Keep every line in which "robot" occurs and drop the rest of the data.

(Stored entries)
────────────────────

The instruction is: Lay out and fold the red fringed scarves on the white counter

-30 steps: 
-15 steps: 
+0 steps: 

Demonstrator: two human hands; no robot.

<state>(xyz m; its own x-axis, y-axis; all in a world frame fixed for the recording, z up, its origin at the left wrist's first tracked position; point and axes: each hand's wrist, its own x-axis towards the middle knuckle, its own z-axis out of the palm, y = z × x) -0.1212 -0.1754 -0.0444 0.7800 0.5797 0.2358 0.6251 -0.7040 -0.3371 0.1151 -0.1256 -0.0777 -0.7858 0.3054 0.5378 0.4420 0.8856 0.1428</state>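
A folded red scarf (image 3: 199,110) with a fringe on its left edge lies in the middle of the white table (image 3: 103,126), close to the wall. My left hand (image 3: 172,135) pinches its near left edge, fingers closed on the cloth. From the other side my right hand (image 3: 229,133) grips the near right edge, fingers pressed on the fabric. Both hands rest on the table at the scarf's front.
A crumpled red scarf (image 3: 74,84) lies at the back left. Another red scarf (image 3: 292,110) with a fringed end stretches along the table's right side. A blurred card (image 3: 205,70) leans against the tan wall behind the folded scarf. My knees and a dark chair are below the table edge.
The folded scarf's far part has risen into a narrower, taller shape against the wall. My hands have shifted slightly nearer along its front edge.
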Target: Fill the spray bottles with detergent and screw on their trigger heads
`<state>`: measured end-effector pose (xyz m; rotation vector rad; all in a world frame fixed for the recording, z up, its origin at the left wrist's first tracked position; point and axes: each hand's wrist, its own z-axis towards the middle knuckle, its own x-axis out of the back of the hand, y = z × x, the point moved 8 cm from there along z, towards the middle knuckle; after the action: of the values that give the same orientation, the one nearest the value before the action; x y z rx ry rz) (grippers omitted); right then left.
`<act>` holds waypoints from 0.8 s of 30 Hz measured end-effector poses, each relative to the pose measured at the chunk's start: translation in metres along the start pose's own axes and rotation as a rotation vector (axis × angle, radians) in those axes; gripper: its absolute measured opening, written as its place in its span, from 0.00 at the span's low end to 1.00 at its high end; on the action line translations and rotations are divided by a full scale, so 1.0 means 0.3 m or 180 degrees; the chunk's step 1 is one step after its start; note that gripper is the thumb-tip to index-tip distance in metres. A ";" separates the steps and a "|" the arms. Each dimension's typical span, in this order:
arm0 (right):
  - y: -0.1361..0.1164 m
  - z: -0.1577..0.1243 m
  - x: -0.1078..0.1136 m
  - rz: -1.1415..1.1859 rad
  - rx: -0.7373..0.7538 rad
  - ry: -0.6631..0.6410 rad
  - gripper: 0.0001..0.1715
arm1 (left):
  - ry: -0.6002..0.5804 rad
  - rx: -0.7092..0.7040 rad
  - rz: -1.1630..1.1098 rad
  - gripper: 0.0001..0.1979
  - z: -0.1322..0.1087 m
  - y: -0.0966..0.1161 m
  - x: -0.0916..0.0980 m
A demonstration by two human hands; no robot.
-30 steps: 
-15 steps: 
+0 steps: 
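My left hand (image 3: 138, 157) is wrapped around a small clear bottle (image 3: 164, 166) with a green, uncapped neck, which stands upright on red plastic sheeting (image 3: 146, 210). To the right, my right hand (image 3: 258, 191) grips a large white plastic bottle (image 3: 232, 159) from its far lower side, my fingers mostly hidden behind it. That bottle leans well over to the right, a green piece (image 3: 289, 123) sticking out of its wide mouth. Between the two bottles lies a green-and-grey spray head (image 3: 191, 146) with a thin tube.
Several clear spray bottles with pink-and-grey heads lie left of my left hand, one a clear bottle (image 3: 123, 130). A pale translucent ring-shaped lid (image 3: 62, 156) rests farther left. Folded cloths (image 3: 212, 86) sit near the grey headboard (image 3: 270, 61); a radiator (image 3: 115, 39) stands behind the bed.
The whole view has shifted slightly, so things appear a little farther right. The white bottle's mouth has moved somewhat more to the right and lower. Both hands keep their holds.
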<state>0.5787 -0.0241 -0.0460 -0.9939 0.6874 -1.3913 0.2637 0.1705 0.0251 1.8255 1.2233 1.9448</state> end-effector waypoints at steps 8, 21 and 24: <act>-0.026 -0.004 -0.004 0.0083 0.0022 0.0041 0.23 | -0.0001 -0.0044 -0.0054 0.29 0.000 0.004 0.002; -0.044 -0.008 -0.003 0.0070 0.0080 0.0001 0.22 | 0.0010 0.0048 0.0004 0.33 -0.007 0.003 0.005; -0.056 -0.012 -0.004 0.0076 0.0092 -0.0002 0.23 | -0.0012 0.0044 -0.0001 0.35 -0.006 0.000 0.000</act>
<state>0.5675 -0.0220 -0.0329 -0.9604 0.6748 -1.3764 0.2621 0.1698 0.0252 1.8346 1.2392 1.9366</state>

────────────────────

YOUR SOLUTION -
Demonstrator: two human hands; no robot.
A demonstration by two human hands; no robot.

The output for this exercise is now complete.